Green MEP and economist Molly Scott Cato today sounded a warning over the so called ‘carbon bubble’ at a conference in Frankfurt on consumer protection, financial stability and crisis prevention. The warning comes at a time when carbon divestment is gaining momentum and European institutions are beginning to heed advise from Greens in Europe on the threats of over-valued fossil fuel assets.

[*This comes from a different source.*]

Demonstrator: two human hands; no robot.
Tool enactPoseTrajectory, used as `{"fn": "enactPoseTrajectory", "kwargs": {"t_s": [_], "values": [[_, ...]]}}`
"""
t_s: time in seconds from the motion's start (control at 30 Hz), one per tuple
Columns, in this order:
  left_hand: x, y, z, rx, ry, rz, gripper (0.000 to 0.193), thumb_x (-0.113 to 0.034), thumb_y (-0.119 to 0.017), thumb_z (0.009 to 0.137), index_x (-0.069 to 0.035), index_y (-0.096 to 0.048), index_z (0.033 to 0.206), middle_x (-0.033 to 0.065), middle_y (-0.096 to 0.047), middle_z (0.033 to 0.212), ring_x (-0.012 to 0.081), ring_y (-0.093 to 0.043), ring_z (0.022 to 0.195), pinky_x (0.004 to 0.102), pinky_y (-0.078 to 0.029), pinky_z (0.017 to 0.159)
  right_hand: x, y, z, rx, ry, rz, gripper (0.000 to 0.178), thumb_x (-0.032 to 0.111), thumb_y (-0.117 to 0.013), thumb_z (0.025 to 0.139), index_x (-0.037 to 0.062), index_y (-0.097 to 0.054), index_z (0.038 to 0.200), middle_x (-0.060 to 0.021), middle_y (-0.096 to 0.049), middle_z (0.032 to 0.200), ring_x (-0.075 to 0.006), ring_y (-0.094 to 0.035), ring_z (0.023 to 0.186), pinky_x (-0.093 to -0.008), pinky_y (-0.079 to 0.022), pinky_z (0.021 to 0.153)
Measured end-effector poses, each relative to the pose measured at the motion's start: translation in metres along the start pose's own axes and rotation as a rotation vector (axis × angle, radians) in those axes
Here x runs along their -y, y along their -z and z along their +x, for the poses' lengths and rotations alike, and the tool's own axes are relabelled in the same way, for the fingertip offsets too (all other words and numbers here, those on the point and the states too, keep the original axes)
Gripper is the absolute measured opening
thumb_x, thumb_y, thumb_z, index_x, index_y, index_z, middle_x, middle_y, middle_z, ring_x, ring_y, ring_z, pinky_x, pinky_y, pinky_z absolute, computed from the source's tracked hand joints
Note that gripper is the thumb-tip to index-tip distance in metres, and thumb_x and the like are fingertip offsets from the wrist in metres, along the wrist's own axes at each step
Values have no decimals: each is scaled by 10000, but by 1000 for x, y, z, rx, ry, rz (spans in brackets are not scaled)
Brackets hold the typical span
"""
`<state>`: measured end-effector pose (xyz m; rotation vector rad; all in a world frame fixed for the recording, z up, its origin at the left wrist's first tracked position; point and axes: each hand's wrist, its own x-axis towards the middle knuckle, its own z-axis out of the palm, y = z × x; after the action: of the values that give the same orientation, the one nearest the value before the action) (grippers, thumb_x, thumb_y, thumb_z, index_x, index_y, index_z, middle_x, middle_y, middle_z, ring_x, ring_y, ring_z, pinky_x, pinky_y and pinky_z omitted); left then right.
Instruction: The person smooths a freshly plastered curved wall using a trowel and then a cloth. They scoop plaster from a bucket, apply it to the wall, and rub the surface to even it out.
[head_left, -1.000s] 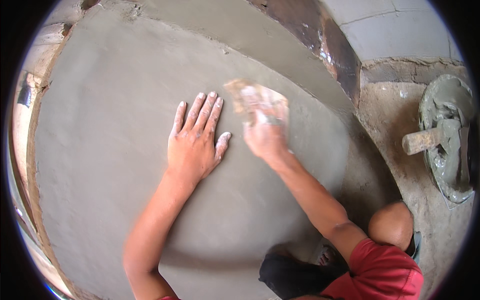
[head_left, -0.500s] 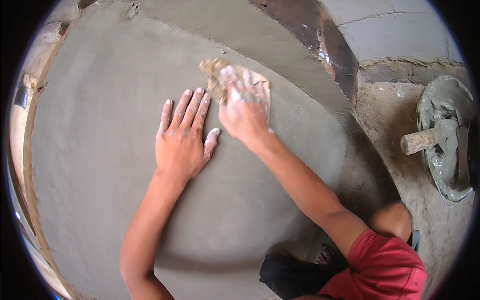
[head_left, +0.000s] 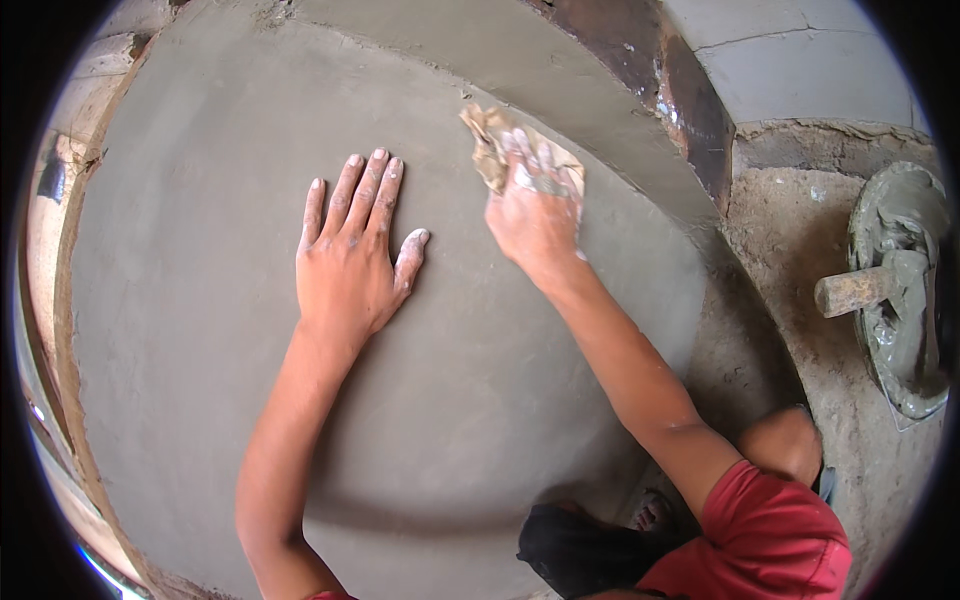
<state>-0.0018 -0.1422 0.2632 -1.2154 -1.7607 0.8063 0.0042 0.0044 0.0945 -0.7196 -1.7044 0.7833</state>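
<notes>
A wide grey plastered surface (head_left: pixel 450 420), smooth and damp-looking, fills most of the view. Flat against it lies my left hand (head_left: pixel 350 265), holding nothing, its fingers stretched out and slightly spread. Pale residue coats its fingertips and thumb. To the right, my right hand (head_left: pixel 535 215) presses a crumpled tan sheet, paper or cloth (head_left: pixel 487 145), onto the plaster close to its upper right edge. Its whitened fingers lie over the sheet and are a little blurred. Part of the sheet bunches out to the left of the fingers; the rest is hidden under the palm.
At the right, a rounded tub (head_left: pixel 885 360) of wet grey mortar holds a tool with a stubby wooden handle (head_left: pixel 853 292). A dark stained strip (head_left: pixel 640 60) runs along the upper right. Rough boards (head_left: pixel 60 215) edge the left side. My bent knee (head_left: pixel 783 447) shows lower right.
My right hand has slid to the right with the tan sheet, along the plaster. My left hand sits slightly higher and further left in the view, still flat.
</notes>
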Motion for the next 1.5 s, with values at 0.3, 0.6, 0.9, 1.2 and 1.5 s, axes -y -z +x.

Last year Greens in Europe produced a detailed study into the money trail behind the carbon bubble. The report concluded that with carbon assets in Europe valued at over €1 trillion, a number of financial institutions and EU Member States are at risk, including a number of sizeable pension funds in the UK. Following correspondence with Green MEPs, European Central Bank President, Mario Draghi, has requested The European Systemic Risk Board discuss issues raised by the report. Molly Scott Cato told the conference today in Frankfurt:

The response to climate change and shift towards renewables is powering divestment from fossil fuels and the downgrading of fossil-related assets. This means that many companies in whom investments are made are considerably over-valued because they hold stranded assets. Although the movement for carbon divestment is only just gaining momentum we can certainly expect to see it expand over the next decades. We need to find ways to set these assets on a gentle downward trajectory while boosting investments in cleaner technology and energy saving so as to avoid systemic instability.”